■ Exercise brief ■
Transcribe the entries below exactly from their first line through the line containing "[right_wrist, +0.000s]", and let no picture into the copy.

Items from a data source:

========================================

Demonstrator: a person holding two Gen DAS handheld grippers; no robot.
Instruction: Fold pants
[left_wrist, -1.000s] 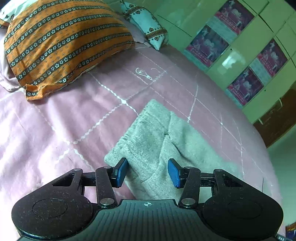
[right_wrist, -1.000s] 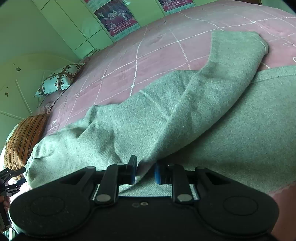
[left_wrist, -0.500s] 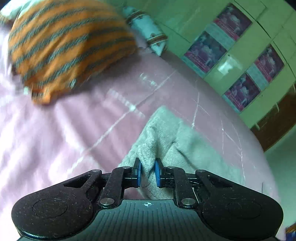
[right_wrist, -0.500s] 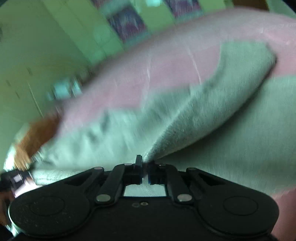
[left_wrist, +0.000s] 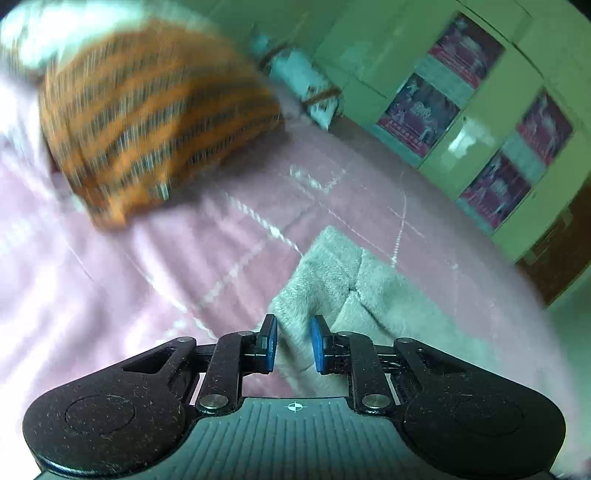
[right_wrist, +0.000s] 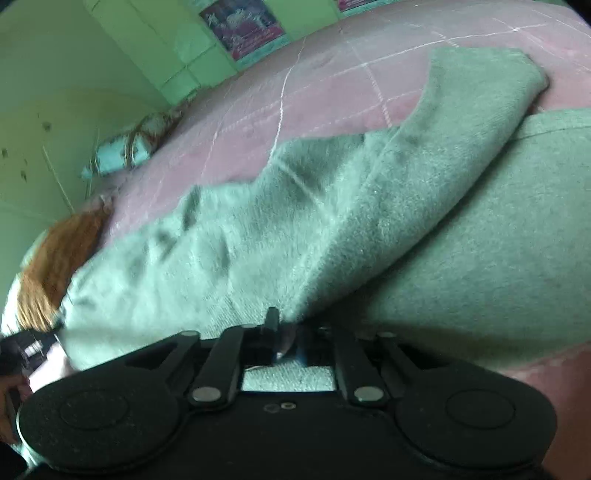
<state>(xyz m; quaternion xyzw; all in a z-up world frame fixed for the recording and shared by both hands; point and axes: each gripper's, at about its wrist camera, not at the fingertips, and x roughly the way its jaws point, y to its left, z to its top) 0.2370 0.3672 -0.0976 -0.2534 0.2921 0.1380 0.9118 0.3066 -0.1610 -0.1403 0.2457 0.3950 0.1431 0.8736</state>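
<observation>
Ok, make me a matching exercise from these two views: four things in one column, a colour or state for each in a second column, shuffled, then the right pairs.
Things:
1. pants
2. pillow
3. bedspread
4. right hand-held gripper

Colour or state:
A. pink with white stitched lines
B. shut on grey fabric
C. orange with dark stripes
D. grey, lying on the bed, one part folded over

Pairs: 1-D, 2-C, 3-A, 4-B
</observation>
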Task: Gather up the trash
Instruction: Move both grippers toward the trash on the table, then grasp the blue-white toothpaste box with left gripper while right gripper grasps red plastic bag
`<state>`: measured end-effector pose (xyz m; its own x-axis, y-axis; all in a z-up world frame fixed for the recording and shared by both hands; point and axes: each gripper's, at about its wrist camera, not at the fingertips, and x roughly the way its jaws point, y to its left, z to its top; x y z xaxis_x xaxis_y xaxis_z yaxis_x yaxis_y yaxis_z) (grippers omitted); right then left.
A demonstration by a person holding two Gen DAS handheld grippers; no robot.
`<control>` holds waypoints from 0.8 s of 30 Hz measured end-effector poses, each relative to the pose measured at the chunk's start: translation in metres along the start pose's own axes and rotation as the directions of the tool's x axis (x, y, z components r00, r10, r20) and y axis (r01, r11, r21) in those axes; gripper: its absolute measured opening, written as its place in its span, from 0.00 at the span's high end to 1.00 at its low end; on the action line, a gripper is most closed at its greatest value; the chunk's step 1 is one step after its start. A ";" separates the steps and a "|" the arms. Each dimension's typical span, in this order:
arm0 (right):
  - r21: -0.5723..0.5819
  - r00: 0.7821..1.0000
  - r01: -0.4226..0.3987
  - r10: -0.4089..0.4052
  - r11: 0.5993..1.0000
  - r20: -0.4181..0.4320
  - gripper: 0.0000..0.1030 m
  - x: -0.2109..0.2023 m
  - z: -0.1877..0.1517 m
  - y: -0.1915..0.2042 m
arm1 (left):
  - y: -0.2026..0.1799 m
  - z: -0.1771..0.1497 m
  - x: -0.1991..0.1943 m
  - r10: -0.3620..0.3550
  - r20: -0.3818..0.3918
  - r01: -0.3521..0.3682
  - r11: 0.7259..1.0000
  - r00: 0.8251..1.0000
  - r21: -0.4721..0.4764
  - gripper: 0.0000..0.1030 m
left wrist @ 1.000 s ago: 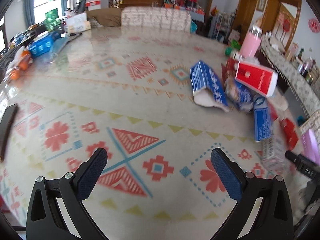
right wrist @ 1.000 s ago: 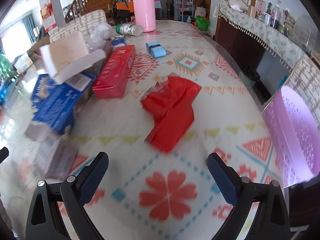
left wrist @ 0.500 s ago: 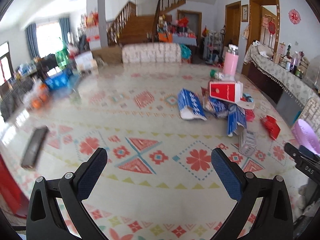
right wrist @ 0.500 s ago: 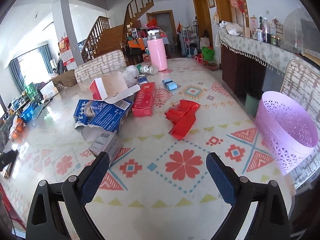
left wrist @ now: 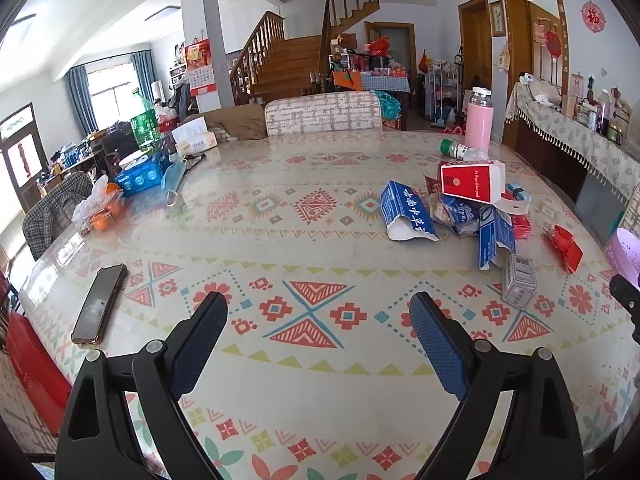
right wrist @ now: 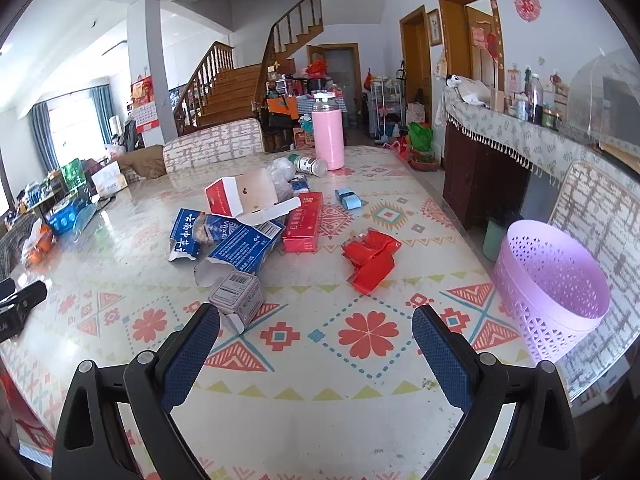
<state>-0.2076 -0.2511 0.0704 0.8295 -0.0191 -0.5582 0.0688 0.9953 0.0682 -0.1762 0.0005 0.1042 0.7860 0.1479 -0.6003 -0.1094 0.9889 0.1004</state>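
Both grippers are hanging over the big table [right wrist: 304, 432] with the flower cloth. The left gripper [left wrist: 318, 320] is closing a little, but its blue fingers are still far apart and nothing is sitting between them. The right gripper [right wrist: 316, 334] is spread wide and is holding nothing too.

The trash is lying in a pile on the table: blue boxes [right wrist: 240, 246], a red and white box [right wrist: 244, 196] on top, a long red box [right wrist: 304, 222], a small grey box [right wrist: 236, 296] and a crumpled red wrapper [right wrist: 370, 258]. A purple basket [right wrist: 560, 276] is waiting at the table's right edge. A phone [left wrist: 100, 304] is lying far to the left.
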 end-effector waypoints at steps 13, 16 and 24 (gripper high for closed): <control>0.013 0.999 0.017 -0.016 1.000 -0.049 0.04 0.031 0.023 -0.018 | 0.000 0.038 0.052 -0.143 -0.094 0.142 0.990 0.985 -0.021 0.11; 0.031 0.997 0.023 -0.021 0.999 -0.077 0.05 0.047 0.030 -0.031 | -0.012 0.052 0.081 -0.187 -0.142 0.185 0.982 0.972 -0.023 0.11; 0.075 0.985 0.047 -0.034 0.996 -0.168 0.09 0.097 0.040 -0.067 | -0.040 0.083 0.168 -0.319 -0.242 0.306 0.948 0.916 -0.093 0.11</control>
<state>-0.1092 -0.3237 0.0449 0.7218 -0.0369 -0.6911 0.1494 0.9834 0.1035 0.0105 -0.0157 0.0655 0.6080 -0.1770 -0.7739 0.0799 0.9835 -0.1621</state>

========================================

■ Problem solution ■
Demonstrator: a person holding two Gen DAS handheld grippers; no robot.
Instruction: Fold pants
[left_wrist, -1.000s] 
[right_wrist, -1.000s] 
[left_wrist, -0.500s] 
[right_wrist, -0.500s] 
[left_wrist, +0.000s] 
[right_wrist, +0.000s] 

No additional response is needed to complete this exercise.